Introduction

In this workshop you will work with a spreadsheet containing the results of a number of virtual dice rolls.  You will be asked to estimate some properties of the population of dice rolls from summaries of the data that were gathered, and also to fit models to the data.

Each result was generated by rolling 3 6-sided dice and taking the sum of the rolls.  For example, if the 3 dice turned up [3,6,4], the result would be 13.  The rolls were pasted in the Outcome column of the data so that they don't change, but if you want to generate your own rolls in this manner, you can see how below.

In Excel, the RANDBETWEEN() function returns a random integer between two endpoints, inclusive of the endpoints.  To generate a single six-sided die roll, RANDBETWEEN(1,6) is used.  To generate the rolls in this sample data, add together three rolls like this: RANDBETWEEN(1,6)+RANDBETWEEN(1,6)+RANDBETWEEN(1,6).  You can't use 3 * RANDBETWEEN(1,6) because that would generate one random die roll and then multiply it by 3, instead of taking the sum of 3 independent dice rolls.


The Excel workbook needed to start the workshop is here: Probability WS Start.xlsm

Workshop

Sample Statistics

Start on the "100 Rolls" worksheet of the Excel workbook.  On the left side there are two columns of data in columns A and B: an index column containing the roll number, and a column of the totals of the dice rolls.  There is also a count histogram table in columns E and F of the worksheet.

Question 1: What kind of random variable is this?  What is its support?

The rolls can only take on integer values, and they are on a closed interval.  This is a discrete random variable.  It has support on the integers, with a closed interval of [3,18].


The count of each of the possible outcomes is shown in column F.

Question 2: What is the sample mode?

The outcome of 11 has a count of 13 which is more than any other outcome, making it the most frequent outcome and therefore the sample mode.


An empty table of sample statistics is below the count histogram.  Fill in the sample mode based on what you see in the count histogram.

Fill in the sample minimum and sample maximum using the Excel MIN() and MAX() functions on the array of data in column B.

In the count histogram table, the outcome of 3 has a count of zero.  We know that a roll of 3 is possible.

Question 3: Considering physical probability, what is the probability of rolling a 3 as the total of 3 fair dice?  Do you think seeing zero 3s in 100 rolls is unusual?

There is only one way to roll a 3, by rolling a 1 on each die.  The probability of rolling a 1 on a fair die is \frac{1}{6} due to physical probability.  Because the rolls are independent, the joint probability of rolling a 1 on three separate dice is \frac{1}{6}*\frac{1}{6}*\frac{1}{6}=\frac{1}{216}\approx0.00463.  This is a fairly rare event, occurring on average once in 216 rolls.  It wouldn't be too unusual to miss out on seeing one in 100 rolls.


Fill in the sample median and sample mean.  Excel has the functions MEDIAN() and AVERAGE() to compute these for you.
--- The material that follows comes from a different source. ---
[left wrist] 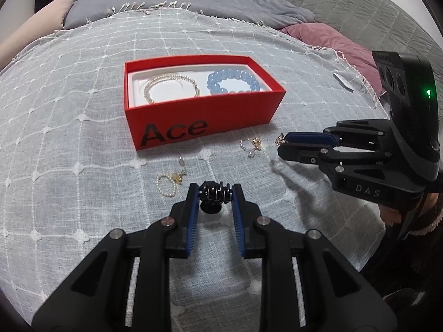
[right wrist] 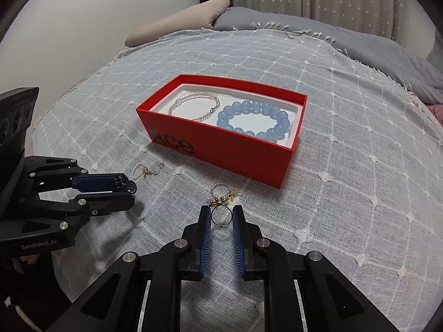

Question 4: What kind of sample statistics are the mode, median, and mean?  What are their values for this dataset?  What does that seem to imply about the shape of the data?  What sample statistic would you use to confirm this?

Mode, median, and mean are measures of central tendency.  The mode and median are both 11, and the mean is 10.89 which is close to 11.  Since all the measures of central tendency are close together, it seems to imply the dataset is symmetrical.  You could use the coefficient of skewness to check if the dataset is symmetrical.  If it is, the skew will be close to 0.


Fill in the sample variance and the sample standard deviation.  Make sure to use the Excel functions VAR.S() and STDEV.S() to compute the sample statistics.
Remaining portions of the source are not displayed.